How does the SSAS 2012 Tabular model performance change when you add more CPU sockets / NUMA nodes?

In my last post (SSAS Tabular NUMA and CPU Cores Performance) I presented the results of some testing I’d been doing on the scalability of the SSAS 2012 Tabular model. Specifically with the performance of distinct count measures over large data volumes (50-200m distinct customers).

The conclusion was that moving from 1 NUMA node (CPU socket) to 2 had no impact on query performance, so the 2nd CPU is entirely wasted. This actually contradicted other advice and recommendations that indicated that adding a second node would actually make the performance worse.
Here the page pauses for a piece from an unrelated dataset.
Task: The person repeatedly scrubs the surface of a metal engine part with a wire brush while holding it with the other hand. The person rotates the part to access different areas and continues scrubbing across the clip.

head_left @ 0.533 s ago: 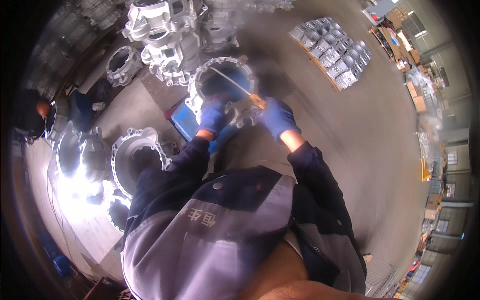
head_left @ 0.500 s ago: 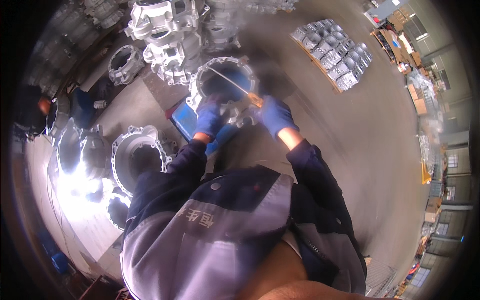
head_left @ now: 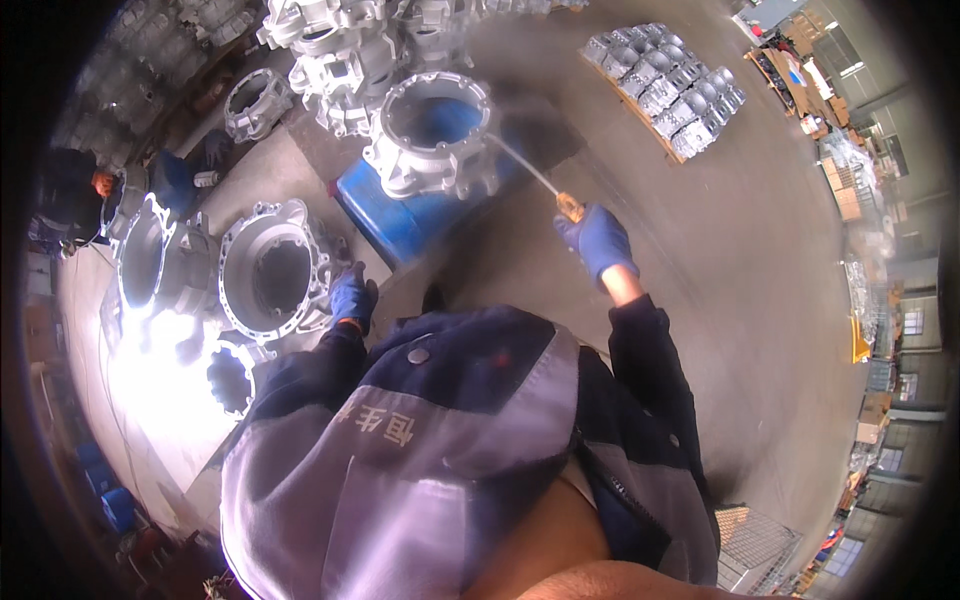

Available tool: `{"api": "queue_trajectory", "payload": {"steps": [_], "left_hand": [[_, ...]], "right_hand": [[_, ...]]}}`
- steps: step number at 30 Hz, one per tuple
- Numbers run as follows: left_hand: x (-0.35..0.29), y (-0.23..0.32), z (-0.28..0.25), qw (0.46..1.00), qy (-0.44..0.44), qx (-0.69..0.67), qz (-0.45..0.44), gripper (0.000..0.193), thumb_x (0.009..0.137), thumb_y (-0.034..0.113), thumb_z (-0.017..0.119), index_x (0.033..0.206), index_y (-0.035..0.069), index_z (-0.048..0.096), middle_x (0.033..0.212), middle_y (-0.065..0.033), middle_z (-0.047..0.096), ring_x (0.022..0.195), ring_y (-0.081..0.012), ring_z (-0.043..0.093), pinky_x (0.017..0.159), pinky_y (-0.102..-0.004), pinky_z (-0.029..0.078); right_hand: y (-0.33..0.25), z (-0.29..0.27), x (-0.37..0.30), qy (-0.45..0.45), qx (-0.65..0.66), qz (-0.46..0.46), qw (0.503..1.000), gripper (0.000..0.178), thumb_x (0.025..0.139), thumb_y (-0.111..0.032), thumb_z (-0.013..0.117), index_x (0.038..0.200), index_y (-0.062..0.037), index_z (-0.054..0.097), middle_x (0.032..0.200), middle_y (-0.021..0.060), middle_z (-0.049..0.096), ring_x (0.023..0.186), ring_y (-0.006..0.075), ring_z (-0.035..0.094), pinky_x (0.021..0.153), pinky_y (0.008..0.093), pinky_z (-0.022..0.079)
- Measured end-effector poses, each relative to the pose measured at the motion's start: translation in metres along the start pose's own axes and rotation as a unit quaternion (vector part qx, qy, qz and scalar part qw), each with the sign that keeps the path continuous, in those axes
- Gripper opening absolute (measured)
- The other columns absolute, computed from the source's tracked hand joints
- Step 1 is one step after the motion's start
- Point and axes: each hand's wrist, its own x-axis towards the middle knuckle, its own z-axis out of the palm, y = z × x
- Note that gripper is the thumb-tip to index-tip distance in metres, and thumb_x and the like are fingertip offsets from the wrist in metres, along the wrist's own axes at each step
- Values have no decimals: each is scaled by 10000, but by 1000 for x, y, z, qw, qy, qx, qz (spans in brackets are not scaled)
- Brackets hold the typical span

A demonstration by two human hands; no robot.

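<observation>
Floor (head_left: 760, 260): grey concrete is spreading out to the right of both hands, with a pallet of small castings (head_left: 665, 85) lying well beyond the right hand.
Blue stand (head_left: 420, 215): it is sitting ahead of the person, between the two hands, and bearing the ring-shaped casting.
Ring-shaped casting (head_left: 432, 135): this aluminium housing is standing upright on the stand, ahead and to the left of the right hand, its bore facing up.
Second housing (head_left: 272, 272): it is lying just beside the left hand, on its outer side.
Rod tool (head_left: 530, 172): the thin shaft is running from the right hand up to the rim of the ring-shaped casting, with the yellow handle at the glove.
Right hand (head_left: 598, 240): blue-gloved, it is gripping the tool's handle in a closed fist.
Left hand (head_left: 352, 298): blue-gloved, it is resting at the edge of the second housing; whether the fingers are clasping it I cannot tell.
Step in hand: judging by the pose, the person is working the tool tip along the casting's rim.
Next move: it is likely calling for a steady tip kept on the rim.
</observation>
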Motion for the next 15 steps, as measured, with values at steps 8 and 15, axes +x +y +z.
{"api": "queue_trajectory", "payload": {"steps": [8,15], "left_hand": [[7,53,4,997,-42,-40,53,369,759,223,636,1093,68,611,1021,-187,650,949,-380,606,857,-451,468],[103,95,-35,981,67,-44,179,542,767,311,673,1246,90,546,1154,-181,606,1082,-368,555,927,-446,429]], "right_hand": [[-26,35,-51,-59,55,-122,989,412,785,-438,661,922,-50,678,890,214,668,847,398,642,734,437,513],[9,35,-18,47,194,70,977,430,791,-428,655,966,-35,671,851,209,672,793,373,657,705,416,516]]}}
After discussing the issue with a member of the SSAS development team, they advised that the method I was using to disable cores was flawed, and that we shouldn’t be using Windows System Resource Manager. So I re-ran the tests disabling cores (and associated memory) using MSConfig, simulating a physical core removal from the server.

The test results were immediately different…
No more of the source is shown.